С того дня меж собой они больше и не говорили. Дарья только с Пелагеей и Данилой беседы вела. Все трое чувствовали – неспроста Матвей так затаился. Данилу перестал гнобить, Пелагею к себе в горенку попросил перебраться, но она отказалась, и он промолчал, не стал кричать и кулаками сучить. Смирился с её решением.
В конце марта Данила ушёл в поход по лесам на несколько дней. Сердце Дарьи тревогой холодело. Матвей всё выпытывал у Пелагеи, где сын. Услышав, что к татарам подался на какой-то там праздник, кричать не стал.
Данила возвратился задумчивый. Пригласил Дарью на лыжах покататься, предупредил мать, чтобы съестного им поболее приготовила и крупицы какой положила с сальцом. Рыбки сушёной прихватил торбу. Пелагея в догадках терялась. Матвея дома не было, по делам отлучался, а возвратившись, устроил скандал, сказав, что нет у неё ума, раз отпустила двоих молодых одних.
– Соображать бы тебе, старая, надо! Обрюхатит Данила невестку, как пить дать, обрюхатит. Дело молодое, сотворят грех, а нам потом людям гляди в глаза.
– Да что ты такое мелешь, Матвей! Данила дитя ещё, и не вдвоём они пошли, с ними ещё девка татарская, Эльмиркой зовут. Она шибко нашего Данилу любит, ровесница его. Они дружат сызмальства. Дарья её хорошо знает.
– Эльмирка, говоришь? Та ещё бестия! Охотница хорошая. Значит, ей Данила наш по нраву? Так это и хорошо, значит, никакого греха у них с Дарьей и не будет.
Сам Данила это отродье басурманское выбрал, мешать не стану. Пусть хоть и веру ихнюю принимает. Мне теперь ни холодно, ни жарко.
Повеселел Матвей, даже с внучкой понянькался, пока Пелагея на стол собирала. Скверно стало на душе Пелагеи. Сердцем давно уже поняла, что муженёк неровно дышит к невестке. Свирепствует только от того, что та его взгляды никак не понимает. И сына на фронт спровадил в надежде на его гибель. Хоть и знала об Василии, но теплилась надежда – не погиб, а может, в плен попал к финнам. Пущай хоть на чужбине, но живой её кровиночка останется.
Ещё издали Дарья увидела дымок из трубы избушки. Сердце бешено колотилось в груди, последние метры бежала, сбросив лыжи. На топчане лежал человек, укутанный в одеяла. Признать в этом заросшем человеке Василия было трудно. Стояла, вглядываясь.

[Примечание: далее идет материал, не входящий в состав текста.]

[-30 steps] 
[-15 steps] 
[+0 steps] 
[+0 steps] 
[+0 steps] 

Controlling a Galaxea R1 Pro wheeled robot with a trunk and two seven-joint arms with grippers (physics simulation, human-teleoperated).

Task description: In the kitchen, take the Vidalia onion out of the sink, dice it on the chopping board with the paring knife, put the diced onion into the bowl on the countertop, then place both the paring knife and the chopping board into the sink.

– Я это, Дарьюшка, Василий. Вот занемог, пока добирался в свою берлогу. Домой нельзя было, отец бы сразу сдал властям. Матушке не надо говорить, потому как не выдержит и скажет отцу, а он тогда всех нас со свету сживёт. Отлежаться мне надо, сил набраться, и уйду я, Дарьюшка, в страну другую. Потом, когда встану на ноги, заберу вас всех, не оставлю с отцом.
Дарья кинулась на грудь ему, слёзы полились ручьями. Вошедшие Данила и Эльмира стояли у двери, боясь шелохнуться. Вот уж десять дней выхаживала Эльмира Василия. Жила при нём неотлучно. Брат ей помогал. Сюда привезли, чтобы от властей спрятать, а потом и Даниле сказали.
Эльмира кинулась ужин готовить, чтобы горячего дать больному. Сутки без варева был, пока за продуктами ходила, одёжку свежую принесла и котелок побольше. Обмыть бы надо, натопив печь пожарче. Брить бороду и стричь волосы рассоветовал отец Эльмирки. Так труднее в нём будет признать Василия. Настоек травяных наготовила дома.
Управились с делами. Василий сидел на топчане, укрытый одеялами. Сели вокруг и попросили рассказать Василия обо всём, что с ним приключилось. От его рассказа холодела душа. Каждый представлял себя на его месте.